**PROBLEM REQUIREMENTS:**
Beginning at the line containing "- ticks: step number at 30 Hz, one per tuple" in the material below and ending at the line containing "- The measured", return each line exactly and add nothing.

**DATA BLOCK:**
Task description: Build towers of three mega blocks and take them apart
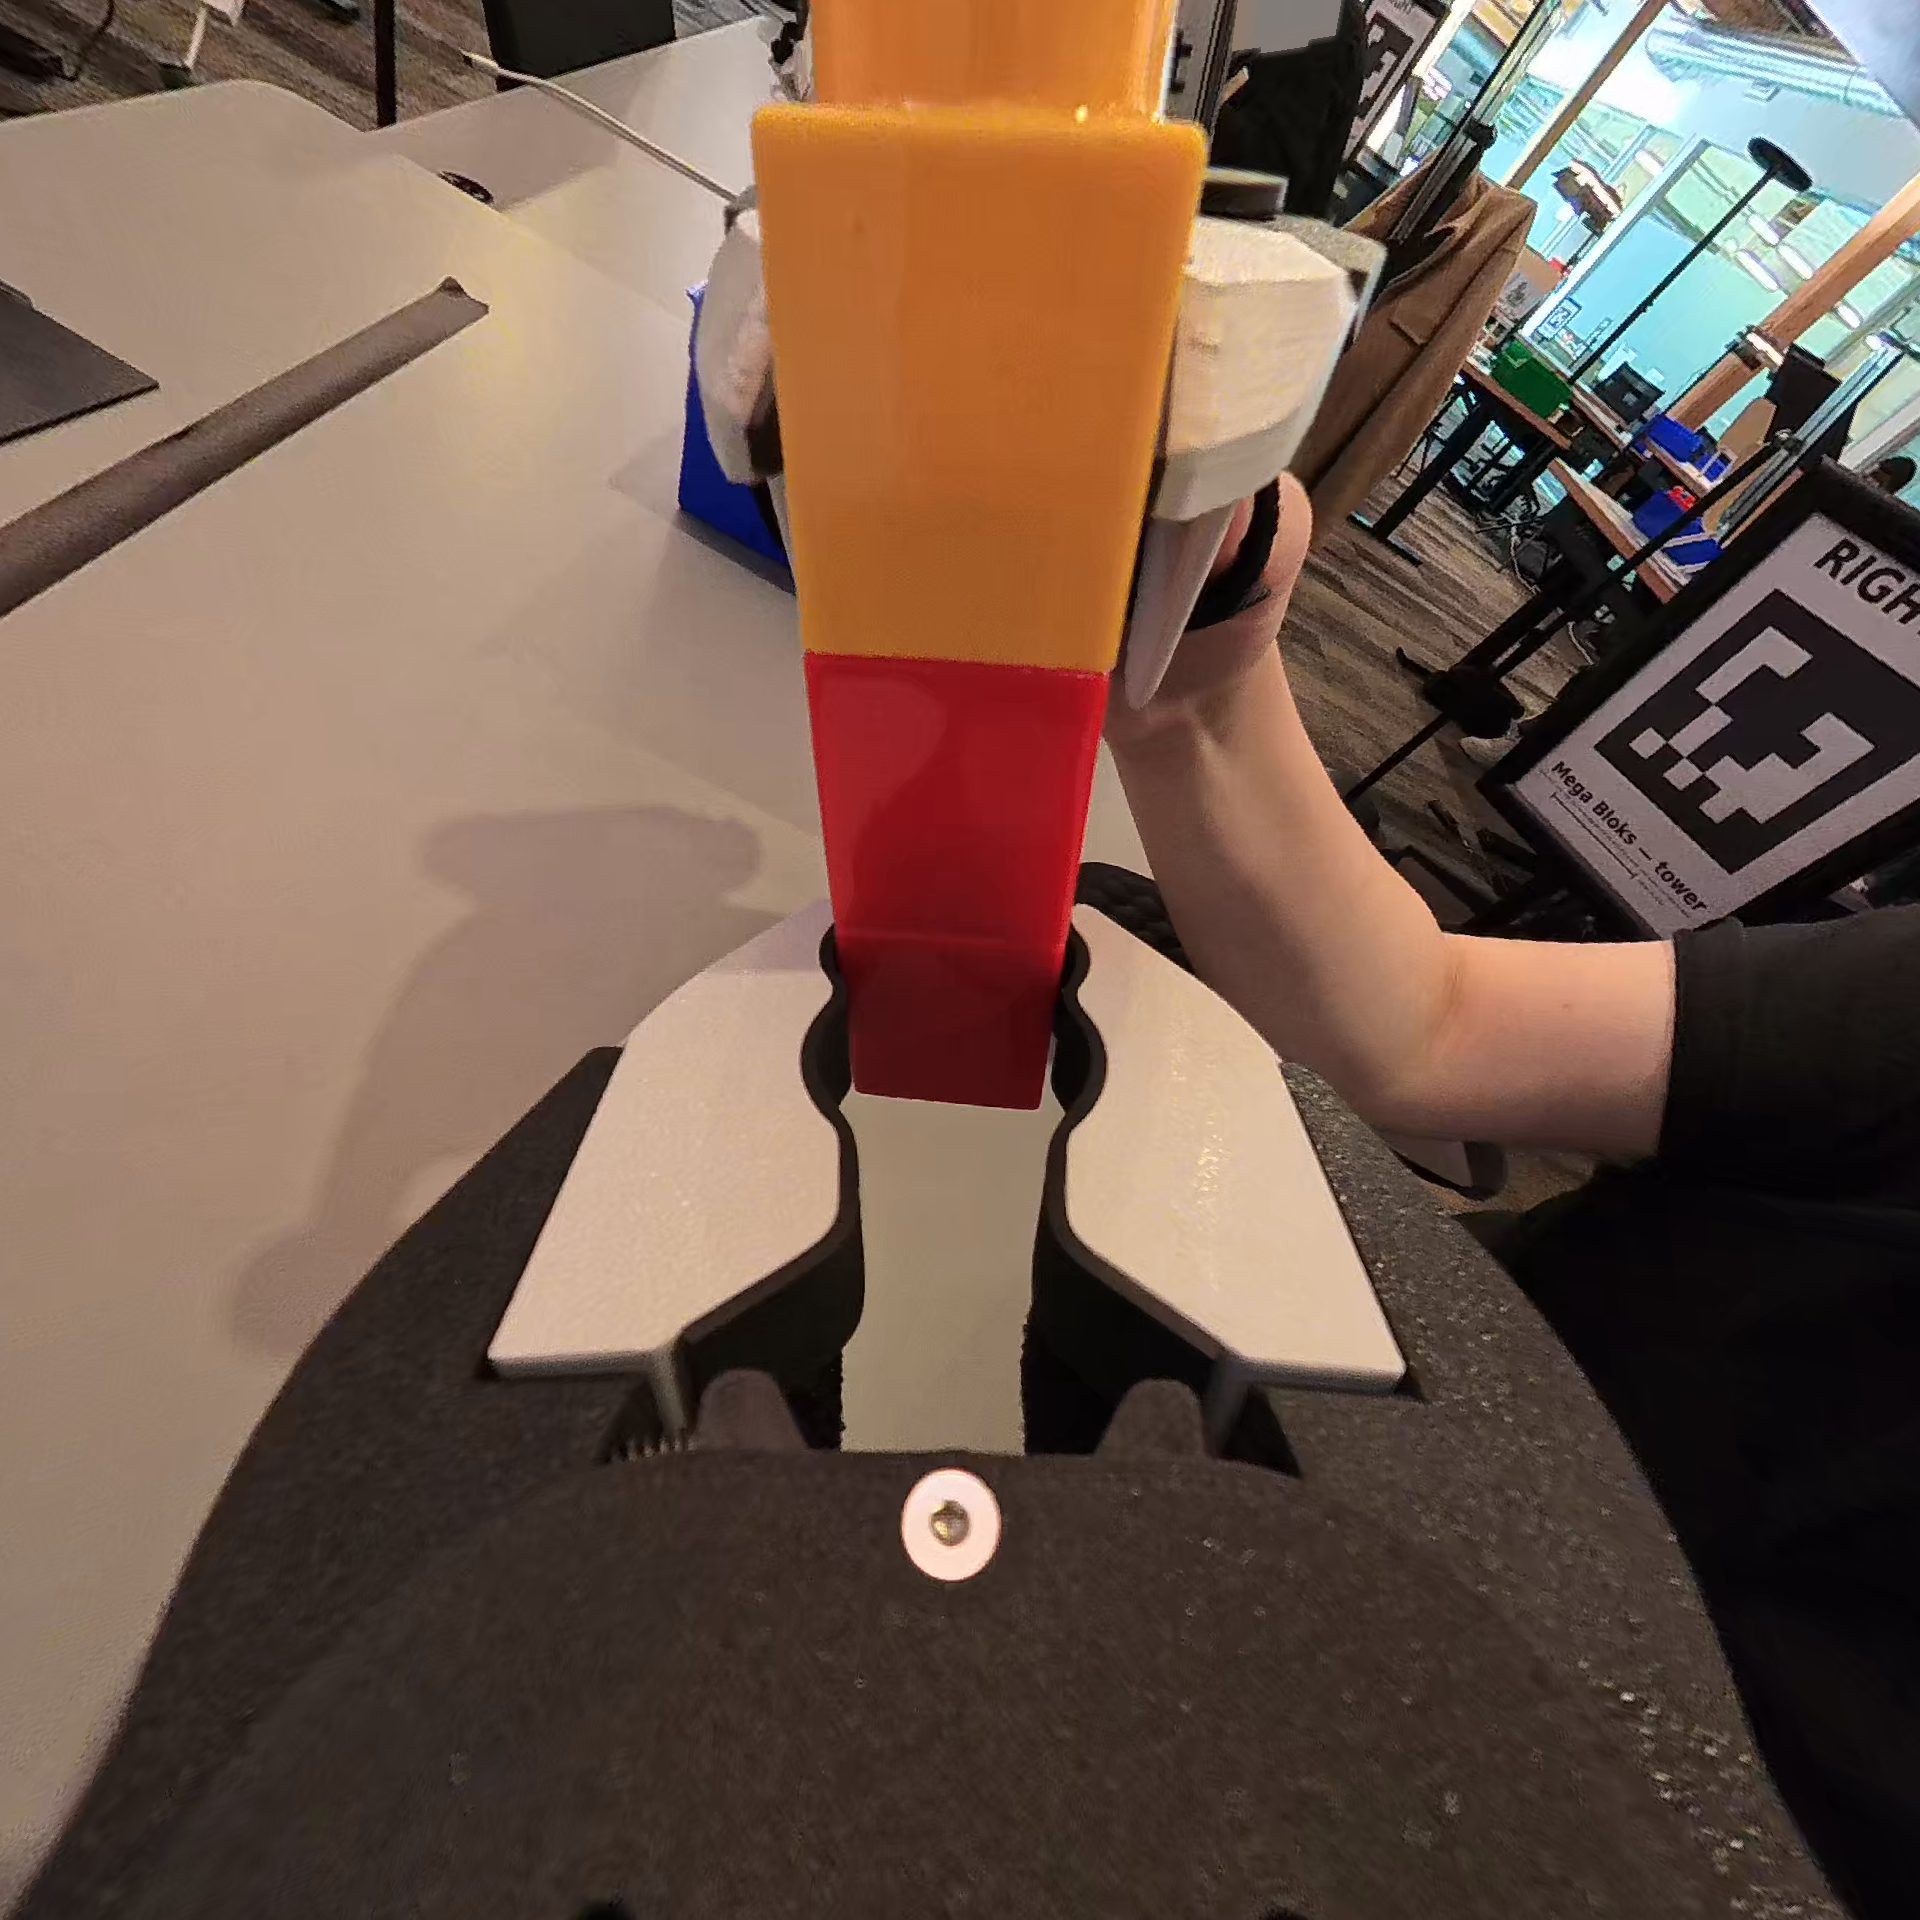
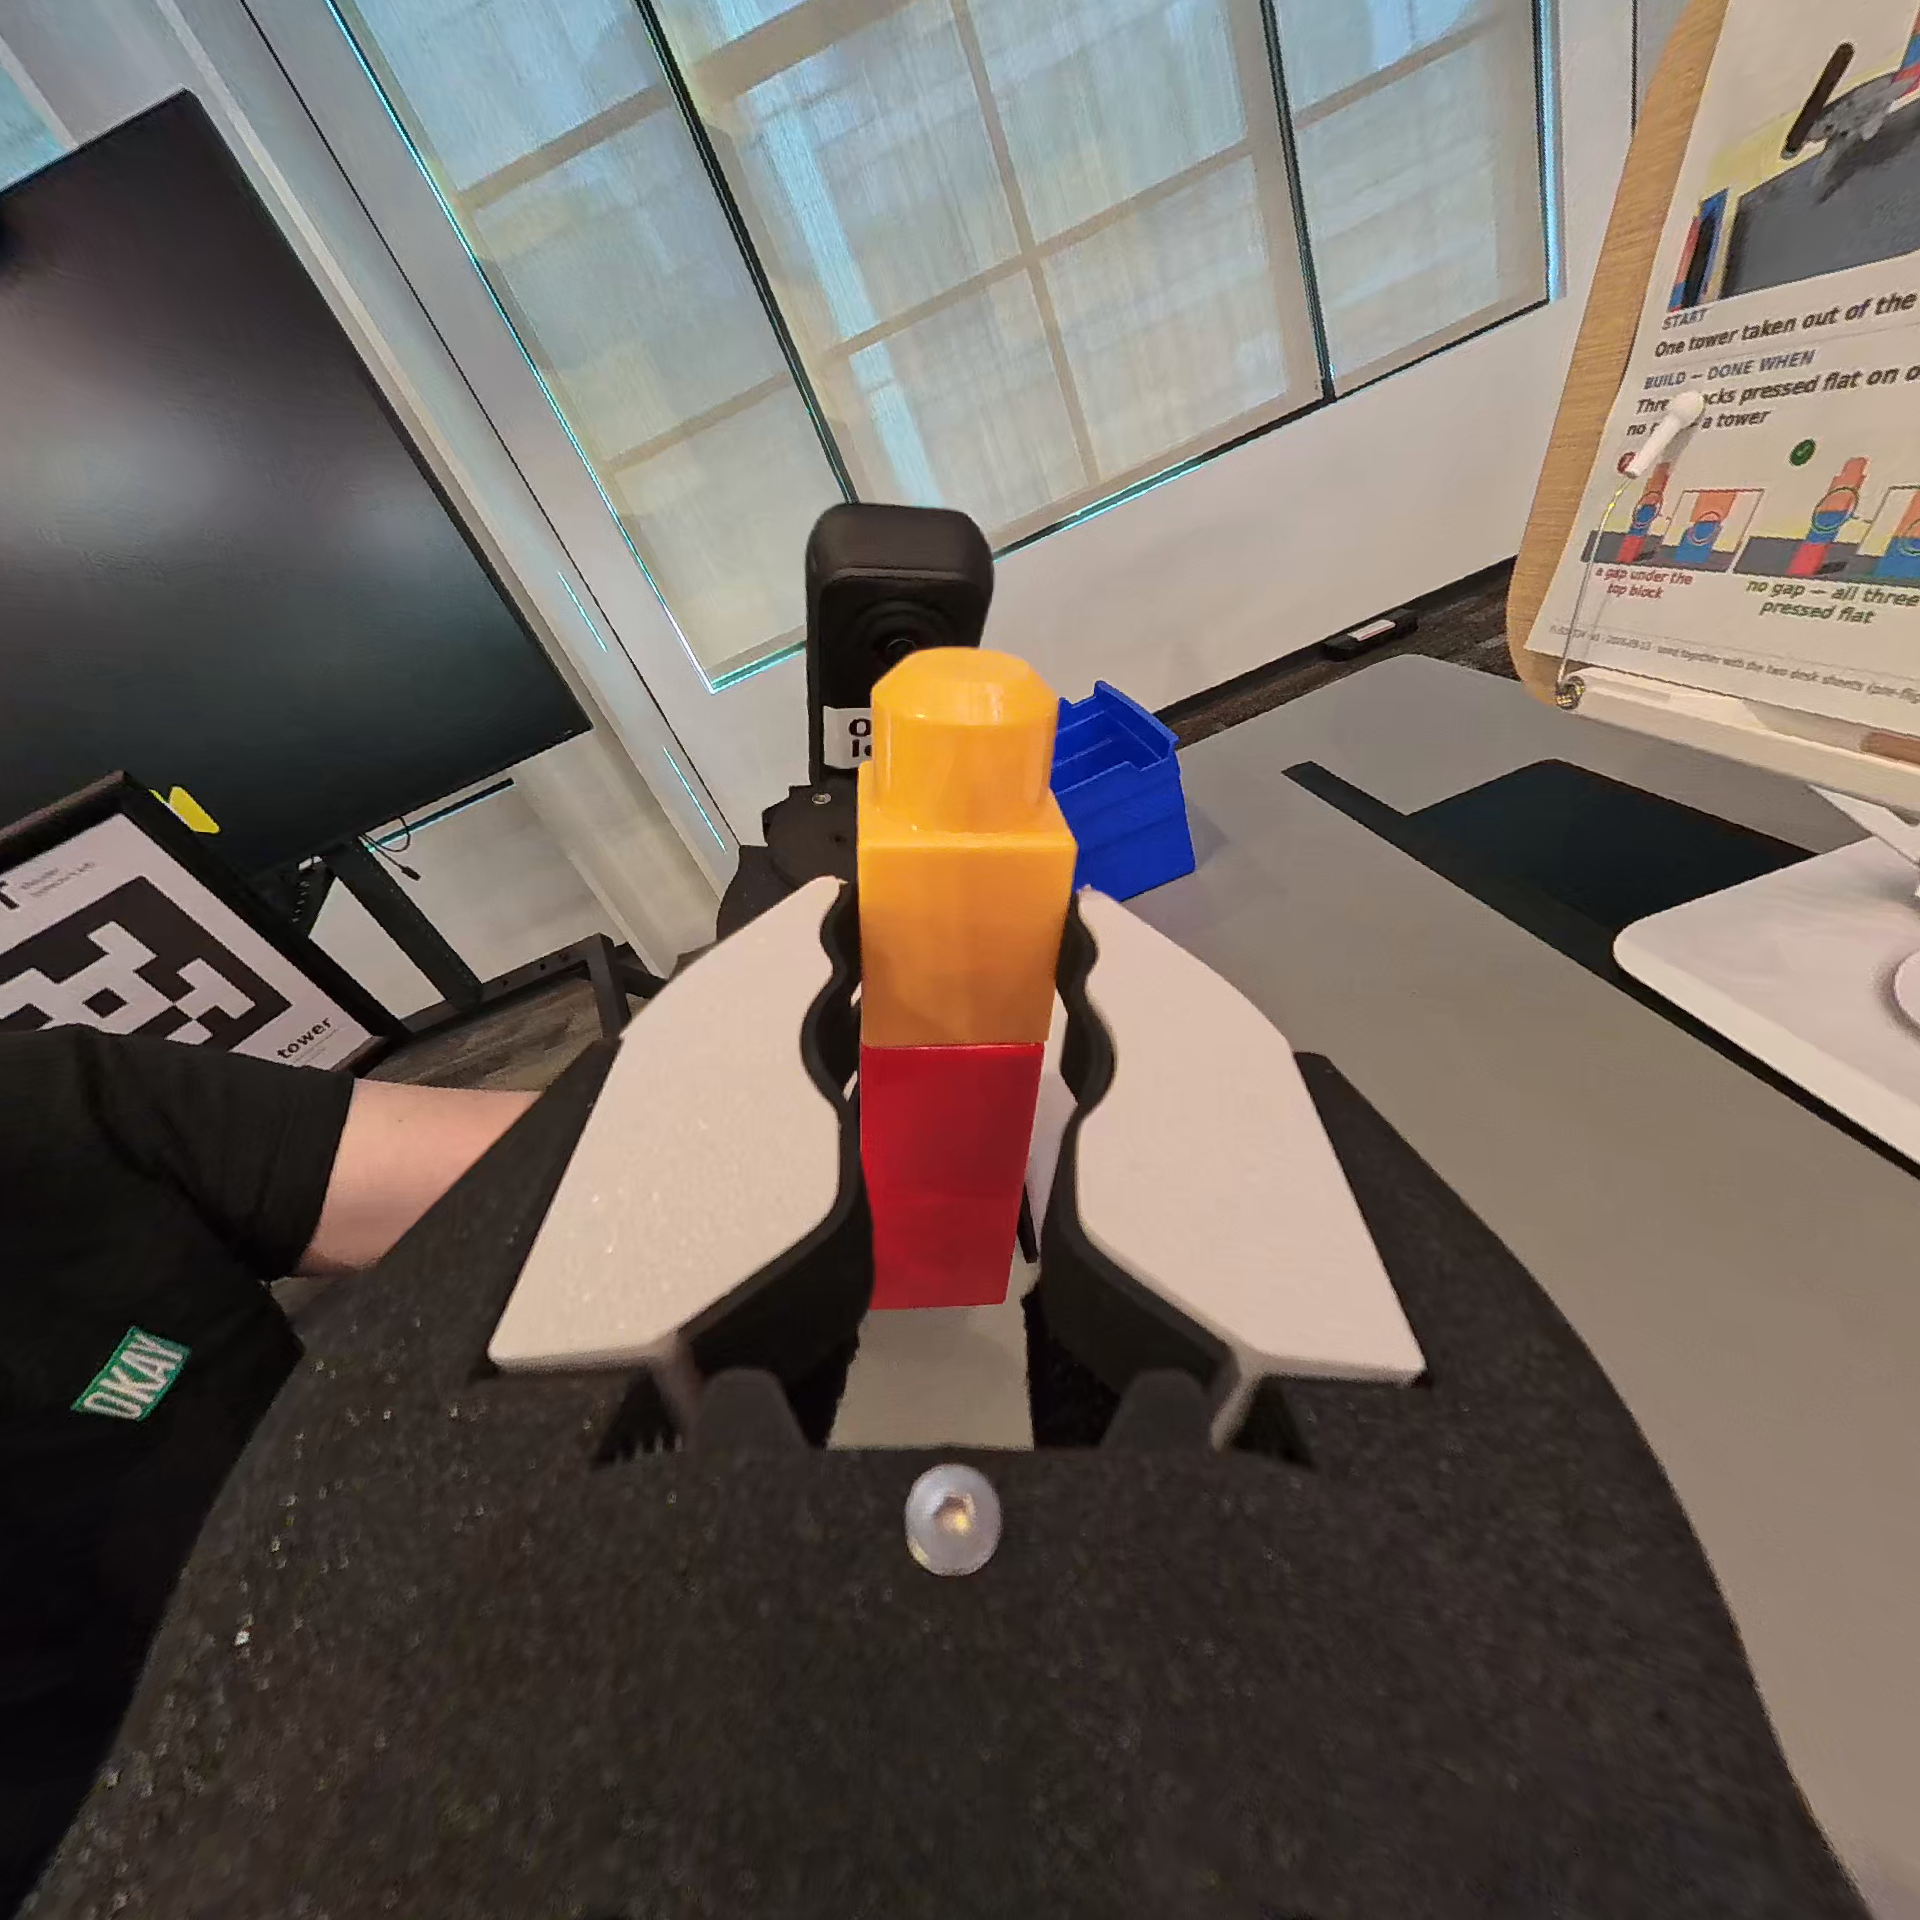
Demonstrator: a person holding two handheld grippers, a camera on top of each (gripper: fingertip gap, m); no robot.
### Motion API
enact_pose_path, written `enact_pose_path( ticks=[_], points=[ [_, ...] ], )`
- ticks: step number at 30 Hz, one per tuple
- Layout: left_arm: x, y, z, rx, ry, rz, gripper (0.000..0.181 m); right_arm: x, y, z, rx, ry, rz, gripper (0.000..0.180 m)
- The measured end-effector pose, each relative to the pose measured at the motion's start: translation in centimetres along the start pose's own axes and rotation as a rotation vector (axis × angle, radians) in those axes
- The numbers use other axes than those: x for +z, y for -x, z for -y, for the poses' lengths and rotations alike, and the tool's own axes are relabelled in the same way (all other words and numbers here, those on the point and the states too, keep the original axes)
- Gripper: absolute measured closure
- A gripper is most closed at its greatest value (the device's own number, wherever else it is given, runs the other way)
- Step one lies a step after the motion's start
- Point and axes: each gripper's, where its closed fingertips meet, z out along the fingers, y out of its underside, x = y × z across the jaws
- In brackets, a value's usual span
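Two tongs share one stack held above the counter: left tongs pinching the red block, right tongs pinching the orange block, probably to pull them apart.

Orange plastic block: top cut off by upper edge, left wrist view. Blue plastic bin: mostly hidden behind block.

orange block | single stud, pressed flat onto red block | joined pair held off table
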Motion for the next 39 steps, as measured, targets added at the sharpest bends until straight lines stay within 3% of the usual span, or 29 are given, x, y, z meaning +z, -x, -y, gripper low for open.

**ANSWER BOX:**
- ticks: step number at 30 Hz, one per tuple
- Layout: left_arm: x, y, z, rx, ry, rz, gripper (0.000..0.181 m); right_arm: x, y, z, rx, ry, rz, gripper (0.000..0.180 m)
- The measured end-effector pose, each relative to the pose measured at the motion's start: translation in centimetres along the start pose's own axes and rotation as a rotation vector (axis × angle, radians) in those axes

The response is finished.